▶ _EXERCISE DETAILS_
Include no pictures. Output exactly the lines from the one that contains "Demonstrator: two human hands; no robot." through the final line of the entries.

▶ _SOURCE DATA_
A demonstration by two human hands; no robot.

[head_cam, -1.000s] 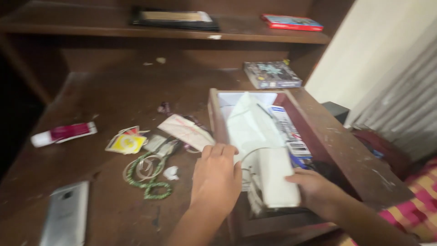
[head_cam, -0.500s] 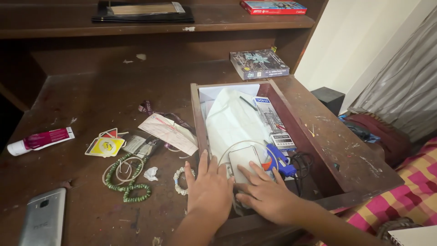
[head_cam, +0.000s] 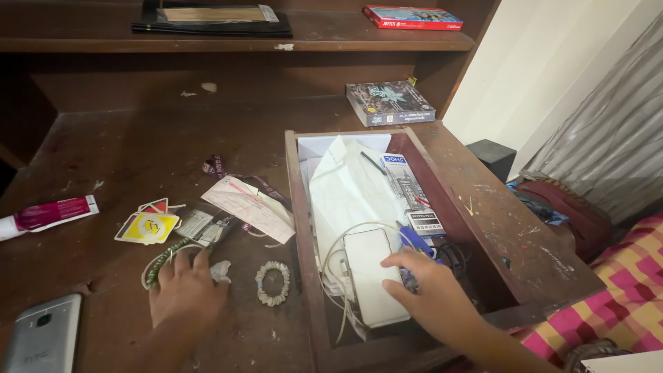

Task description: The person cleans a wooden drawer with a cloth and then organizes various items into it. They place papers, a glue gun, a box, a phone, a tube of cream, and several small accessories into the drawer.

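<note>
White slim rectangular device (head_cam: 373, 275) in wooden drawer (head_cam: 301, 207), right hand (head_cam: 431, 290) fingers spread on it, left hand (head_cam: 185, 290) splayed over green beads (head_cam: 160, 262)

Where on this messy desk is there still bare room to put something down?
Bare wood lies behind the card pile, up to the shelf, and right of the drawer. Crowded: inside the drawer, and around the left hand.
</note>
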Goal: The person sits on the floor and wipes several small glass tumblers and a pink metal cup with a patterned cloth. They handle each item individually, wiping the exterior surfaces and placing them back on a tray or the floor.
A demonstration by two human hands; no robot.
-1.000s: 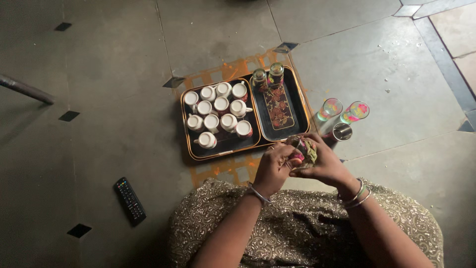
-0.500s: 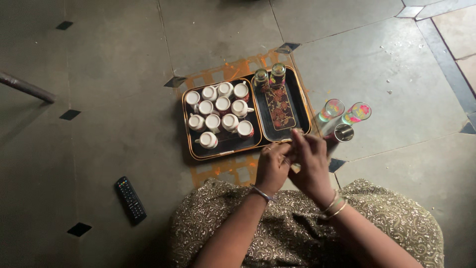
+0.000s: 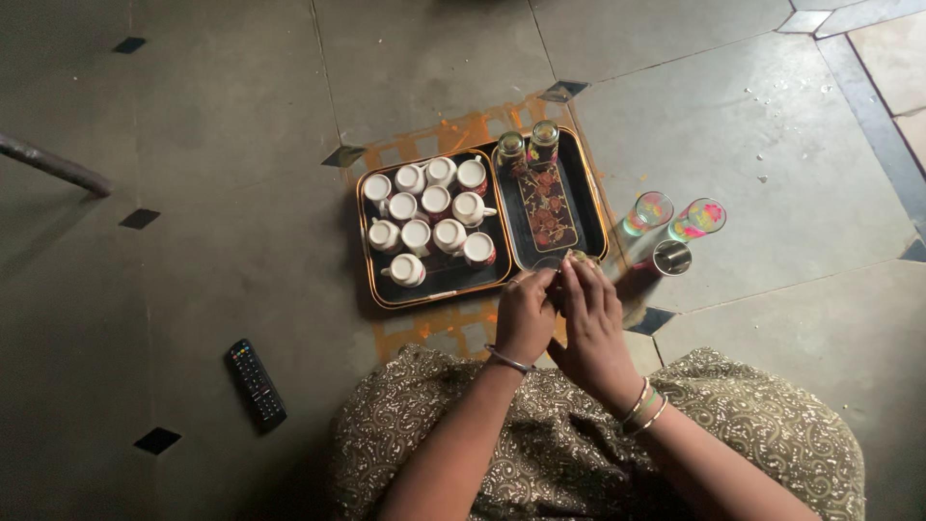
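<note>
Both my hands are together over the near edge of the narrow tray (image 3: 590, 183). Left hand (image 3: 526, 314) and right hand (image 3: 590, 323) are closed around one small thing, of which only a greenish tip (image 3: 577, 257) shows past my right fingertips. I can't tell what it is now; a second ago it read as a patterned glass wrapped in a cloth. Since then my right hand has rolled over the top of it, covering it, and the bundle has moved slightly towards the tray. Just right of the grip: a steel cup (image 3: 669, 257) and two painted glasses (image 3: 675, 216). Left and ahead: white cups (image 3: 429, 220). A remote (image 3: 255, 383) lies well off left.
</note>
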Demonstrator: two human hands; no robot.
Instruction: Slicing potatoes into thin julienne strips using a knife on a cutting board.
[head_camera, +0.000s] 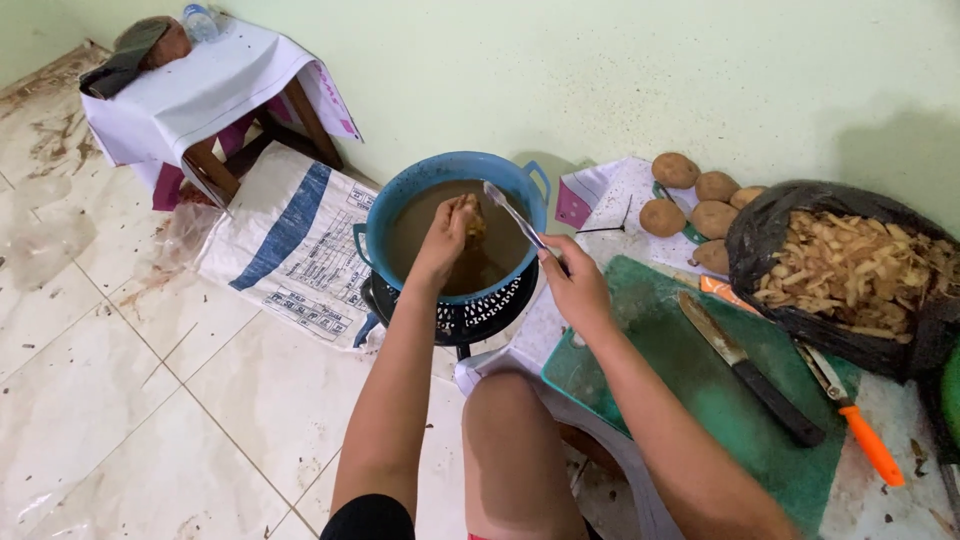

▶ _RESPONSE BELOW_
Demonstrator: two human hands; no robot.
Instruction: Slicing potatoes into thin julienne strips using a knife on a cutting board.
[head_camera, +0.000s] 

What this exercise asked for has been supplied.